- Directed by: Savva Kulish
- Written by: Aleksei Arbuzov (play) Savva Kulish
- Produced by: Boris Gostynsky
- Starring: Igor Vladimirov Zinovy Gerdt
- Cinematography: Vladimir Klimov
- Music by: Alexey Rybnikov
- Production company: Mosfilm
- Release date: 1982;
- Running time: 101 minutes
- Country: USSR
- Language: Russian

= Fairy tales... fairy tales... fairy tales of the old Arbat =

Fairy tales... fairy tales... fairy tales of the old Arbat (Сказки… сказки… сказки старого Арбата, translit.

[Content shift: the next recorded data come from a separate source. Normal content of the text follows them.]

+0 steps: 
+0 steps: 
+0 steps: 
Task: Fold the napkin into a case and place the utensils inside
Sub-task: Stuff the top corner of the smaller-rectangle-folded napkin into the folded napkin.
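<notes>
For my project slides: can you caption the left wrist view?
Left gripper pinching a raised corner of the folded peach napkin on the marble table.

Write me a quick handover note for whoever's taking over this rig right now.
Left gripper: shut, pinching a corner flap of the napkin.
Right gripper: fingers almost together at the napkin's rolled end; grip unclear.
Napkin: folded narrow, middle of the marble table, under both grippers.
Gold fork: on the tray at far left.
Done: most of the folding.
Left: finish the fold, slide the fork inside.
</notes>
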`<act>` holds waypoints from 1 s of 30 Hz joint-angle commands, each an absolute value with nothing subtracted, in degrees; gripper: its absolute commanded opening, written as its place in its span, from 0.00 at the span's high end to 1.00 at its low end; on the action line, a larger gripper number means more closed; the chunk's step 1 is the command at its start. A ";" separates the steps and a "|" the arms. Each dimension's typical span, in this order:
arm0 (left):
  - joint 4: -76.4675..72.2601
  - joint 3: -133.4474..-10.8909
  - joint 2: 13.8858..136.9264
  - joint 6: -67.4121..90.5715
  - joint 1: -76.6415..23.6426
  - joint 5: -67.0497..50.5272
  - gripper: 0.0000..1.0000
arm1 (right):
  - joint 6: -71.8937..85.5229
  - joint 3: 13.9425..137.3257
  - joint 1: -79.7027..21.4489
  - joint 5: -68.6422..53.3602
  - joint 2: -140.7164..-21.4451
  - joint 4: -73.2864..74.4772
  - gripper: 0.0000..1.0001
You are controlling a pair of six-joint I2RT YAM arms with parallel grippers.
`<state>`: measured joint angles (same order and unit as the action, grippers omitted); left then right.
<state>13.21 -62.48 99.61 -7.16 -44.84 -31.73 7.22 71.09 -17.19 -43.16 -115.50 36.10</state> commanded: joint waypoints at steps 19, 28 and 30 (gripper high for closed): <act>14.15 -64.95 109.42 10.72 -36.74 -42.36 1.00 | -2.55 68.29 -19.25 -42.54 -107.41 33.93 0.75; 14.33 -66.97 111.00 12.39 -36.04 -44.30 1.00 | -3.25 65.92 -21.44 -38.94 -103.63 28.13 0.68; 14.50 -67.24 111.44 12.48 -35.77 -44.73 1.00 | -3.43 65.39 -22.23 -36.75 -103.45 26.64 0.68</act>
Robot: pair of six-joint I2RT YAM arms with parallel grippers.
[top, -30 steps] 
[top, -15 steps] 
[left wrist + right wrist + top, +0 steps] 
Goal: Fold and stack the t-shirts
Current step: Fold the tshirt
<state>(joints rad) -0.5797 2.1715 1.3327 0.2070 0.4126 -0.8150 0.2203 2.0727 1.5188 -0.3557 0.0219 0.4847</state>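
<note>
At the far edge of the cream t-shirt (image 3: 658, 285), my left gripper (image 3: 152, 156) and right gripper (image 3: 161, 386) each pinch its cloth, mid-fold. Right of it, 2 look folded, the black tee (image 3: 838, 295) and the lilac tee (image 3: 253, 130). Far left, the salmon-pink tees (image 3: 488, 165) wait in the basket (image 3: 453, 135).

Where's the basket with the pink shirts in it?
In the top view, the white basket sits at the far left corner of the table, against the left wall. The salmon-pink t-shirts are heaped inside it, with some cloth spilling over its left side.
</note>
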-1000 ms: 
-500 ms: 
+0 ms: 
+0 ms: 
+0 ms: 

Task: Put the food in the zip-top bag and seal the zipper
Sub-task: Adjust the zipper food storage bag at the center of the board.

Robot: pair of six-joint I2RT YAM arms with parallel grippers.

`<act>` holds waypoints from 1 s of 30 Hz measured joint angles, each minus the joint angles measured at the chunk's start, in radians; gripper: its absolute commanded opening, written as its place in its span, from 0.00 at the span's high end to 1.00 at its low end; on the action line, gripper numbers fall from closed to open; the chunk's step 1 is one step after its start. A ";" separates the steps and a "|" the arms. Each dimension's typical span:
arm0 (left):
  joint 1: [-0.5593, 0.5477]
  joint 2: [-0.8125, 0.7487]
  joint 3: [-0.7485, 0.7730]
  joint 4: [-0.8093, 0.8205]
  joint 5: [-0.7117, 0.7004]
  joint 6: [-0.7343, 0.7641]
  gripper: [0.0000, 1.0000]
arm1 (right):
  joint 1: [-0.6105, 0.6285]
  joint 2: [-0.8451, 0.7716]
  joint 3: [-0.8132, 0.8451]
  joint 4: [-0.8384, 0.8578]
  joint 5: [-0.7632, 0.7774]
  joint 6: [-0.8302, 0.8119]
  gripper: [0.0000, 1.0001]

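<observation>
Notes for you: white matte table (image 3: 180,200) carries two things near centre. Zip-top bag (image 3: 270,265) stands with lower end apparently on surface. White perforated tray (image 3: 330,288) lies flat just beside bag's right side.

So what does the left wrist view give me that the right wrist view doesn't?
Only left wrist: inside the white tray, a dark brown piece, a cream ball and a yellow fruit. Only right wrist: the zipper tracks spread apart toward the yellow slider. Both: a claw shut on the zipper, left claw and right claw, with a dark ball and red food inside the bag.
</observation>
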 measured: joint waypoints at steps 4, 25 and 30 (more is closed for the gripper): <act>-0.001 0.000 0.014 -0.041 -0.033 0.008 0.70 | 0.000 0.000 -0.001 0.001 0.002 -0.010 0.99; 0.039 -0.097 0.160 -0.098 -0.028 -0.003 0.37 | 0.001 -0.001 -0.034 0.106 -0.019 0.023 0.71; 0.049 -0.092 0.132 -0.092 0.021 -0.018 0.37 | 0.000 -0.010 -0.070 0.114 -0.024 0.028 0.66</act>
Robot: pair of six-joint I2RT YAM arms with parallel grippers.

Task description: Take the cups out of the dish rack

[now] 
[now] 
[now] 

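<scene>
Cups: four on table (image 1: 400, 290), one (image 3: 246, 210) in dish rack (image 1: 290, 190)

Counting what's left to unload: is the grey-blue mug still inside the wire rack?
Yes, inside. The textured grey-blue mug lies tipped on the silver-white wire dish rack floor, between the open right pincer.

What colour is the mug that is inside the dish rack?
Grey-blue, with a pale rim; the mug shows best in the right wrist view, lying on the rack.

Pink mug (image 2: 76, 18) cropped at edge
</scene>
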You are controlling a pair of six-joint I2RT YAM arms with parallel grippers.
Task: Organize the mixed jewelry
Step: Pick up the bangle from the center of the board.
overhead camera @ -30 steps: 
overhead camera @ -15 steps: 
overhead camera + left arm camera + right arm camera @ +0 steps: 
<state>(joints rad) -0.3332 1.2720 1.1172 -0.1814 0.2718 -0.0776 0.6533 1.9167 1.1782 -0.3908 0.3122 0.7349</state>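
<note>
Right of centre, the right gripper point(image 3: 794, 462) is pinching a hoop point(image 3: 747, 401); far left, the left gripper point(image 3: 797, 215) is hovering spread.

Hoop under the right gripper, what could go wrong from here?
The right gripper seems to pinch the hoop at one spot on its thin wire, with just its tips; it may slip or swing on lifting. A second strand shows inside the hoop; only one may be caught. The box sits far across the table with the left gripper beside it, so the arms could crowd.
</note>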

Skazki... skazki... skazki starogo Arbata) is a Soviet feature film directed by Savva Kulish, filmed in 1982 on the basis of Aleksei Arbuzov's play Fairy Tales of the Old Arbat.

== Plot ==
In one of the quiet cozy alleyways of old Moscow, lives a talented puppet master. He has a faithful friend Christopher, son Kuzya and many dolls. Suddenly, a sweet and tender girl, Viktosha, appears in the house, which was loved by her father, son, and even dolls.

== Cast ==
- Igor Vladimirov as Fyodor Kuzmich Balyasnikov, puppeteer
- Zinovy Gerdt as Christopher
- Larisa Suchkova as Viktosha (voiced by Olga Gobzeva)
- Kirill Arbuzov as Kuzma Balyasnikov
- Valery Storozhik as Lev Aleksandrovich Gartvig
- Olga Barnet (episode)
- Natalya Khorokhorina (episode)

== Filming==
The film was shot at Bolshoy Gnezdnikovsky Lane in Moscow.